Monday, October 10, 2016

THE TWO GENTLEMEN OF VERONA at Sam Wanamaker Theatre - a new low in lows...

In the 34 years that I have been a proper theatregoer I have, naturally, seen some bad productions but I have never left a show in the interval of my own accord - yes I left Kate Mitchell's UNCLE VANYA at the Young Vic at the interval but that was at the prompting of my friend Jane who had bought the tickets for my birthday; she said she would rather buy me dinner at the late and great Alfred's on Shaftesbury Avenue.  So, Linus Roache as UNCLE VANYA or Alfred's summer pudding?  Absolutely no-brainer.

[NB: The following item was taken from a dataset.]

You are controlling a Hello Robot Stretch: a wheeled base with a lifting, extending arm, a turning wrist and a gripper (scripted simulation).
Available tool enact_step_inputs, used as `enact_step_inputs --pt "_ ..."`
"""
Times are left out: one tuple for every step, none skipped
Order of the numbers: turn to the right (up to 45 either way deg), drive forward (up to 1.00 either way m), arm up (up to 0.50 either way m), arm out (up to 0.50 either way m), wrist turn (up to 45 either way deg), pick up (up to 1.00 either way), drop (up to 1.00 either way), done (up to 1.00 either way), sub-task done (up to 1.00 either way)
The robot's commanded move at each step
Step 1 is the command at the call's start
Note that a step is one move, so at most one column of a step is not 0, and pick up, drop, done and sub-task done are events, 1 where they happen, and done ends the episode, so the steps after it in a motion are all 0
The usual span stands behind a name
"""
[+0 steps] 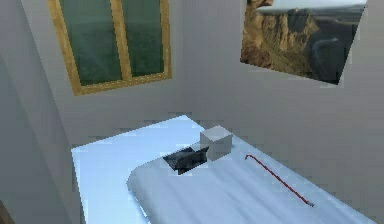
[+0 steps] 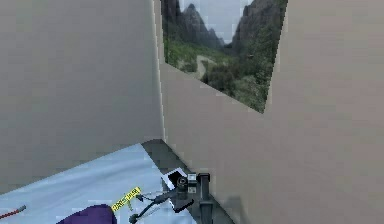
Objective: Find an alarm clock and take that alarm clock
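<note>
Your best bet for the alarm clock is the small grey box (image 1: 215, 140) on the bed (image 1: 105, 165), middle of the forward view, just beside a dark flat thing (image 1: 184, 160). It's too blobby to be sure. The gripper (image 2: 152, 207) is low in the arm side view over the bed's edge with a yellow strip (image 2: 127, 197) near it, so you can't tell if it holds anything. My judgement: the box lies toward the robot's front from the gripper, so turn first.

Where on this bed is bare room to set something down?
Free: the pale sheet left of the grey box and dark item; the grey cover left of the red rod. Crowded: around the tool, by the yellow tag and purple object.
</note>
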Motion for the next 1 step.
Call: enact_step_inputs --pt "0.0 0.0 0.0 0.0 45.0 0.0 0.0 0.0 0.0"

Apropos, here are some Shakespeare productions that had me chewing my programme in anger, frustration or boredom:  The National Theatre's recent AS YOU LIKE IT which I blogged was "a superficial production where the set and cast were all surface with no real insight offered or found", the National's 2011 TWELFTH NIGHT directed by Sir Peter Hall and starring his daughter where I thought "Time and again Rebecca Hall give us true moments of jaw-dropping thinness"There was Ian Rickson's 2011 HAMLET at the Young Vic when I blogged that it "all smacked of a 1970s theatre collective production" and, showing that the Old Vic can put on ghastly Shakespeare too, the truly bizarre MUCH ADO ABOUT NOTHING from 2013 mis-directed by Mark Rylance where I blogged "I didn't hate it.  It just left me bemused and frustrated that it was allowed to be presented as such". But despite all the above, at least I stayed till the curtain call.

Then last week this happened...


Yes Constant Reader, I left in the interval.  It was either that or lose my sanity.

Thank you Nick Bagnall - your ghastly production has done what no other director has ever made me do.  THE TWO GENTLEMEN OF VERONA is rarely produced so here was the perfect chance to see it.  But no... I had reckoned without Nick Bagnall deciding to set it in the Swinging 1960s.  His reason?  Because the play is about young people discovering life and they did that in 1966, oh and he is 'obsessed' with the 1960s.  Thankfully the programme had a synopsis which I had to read at the end of the first act as this awful production was so confusing and ghastly.

Owen hit the nail on the head when he said it felt like a production the Upper Sixth had been allowed to put on as part of their drama studies.  This is actually a touring production for the Globe and Liverpool Everyman & Playhouse.  It should have stayed beyond the pale.

Bagnall had the whizzer idea of stopping the action every so often with cod-60s music...  if he wanted to stage a musical version of the play, why not go for the 1971 Broadway musical that won Tony Awards for Best Musical and Best Book?

The cast were woeful but special mention must be made of Garry Cooper who played the nasty Duke of Milan like the Geoff Tracy "Thunderbirds" puppet operated by someone with Parkinsons.  A more ugly performance it would be hard to imagine.

The cast were grindingly amateur and I hope to never see them on a London stage ever again.

However the main culprit for this theatrical cesspit is the Globe's éminence merde Emma Rice.  Her ghastly stamp is all over this and it fits in nicely with her reductive ethos: strip everything down to the barest minimum, cross-cast with untalented performers who however are the right gender or race to fit your Politically-Correct check list, make it understandable to anyone with no brain, distract with colour and noise to disguise the paucity of soul or emotion - oh and ramp up the mugging so it feels like New York in the 1970s.

Emma Rice has called her first season Wonder... 

I Wonder if I will ever go back to the Globe as long as her shiteous reign lasts.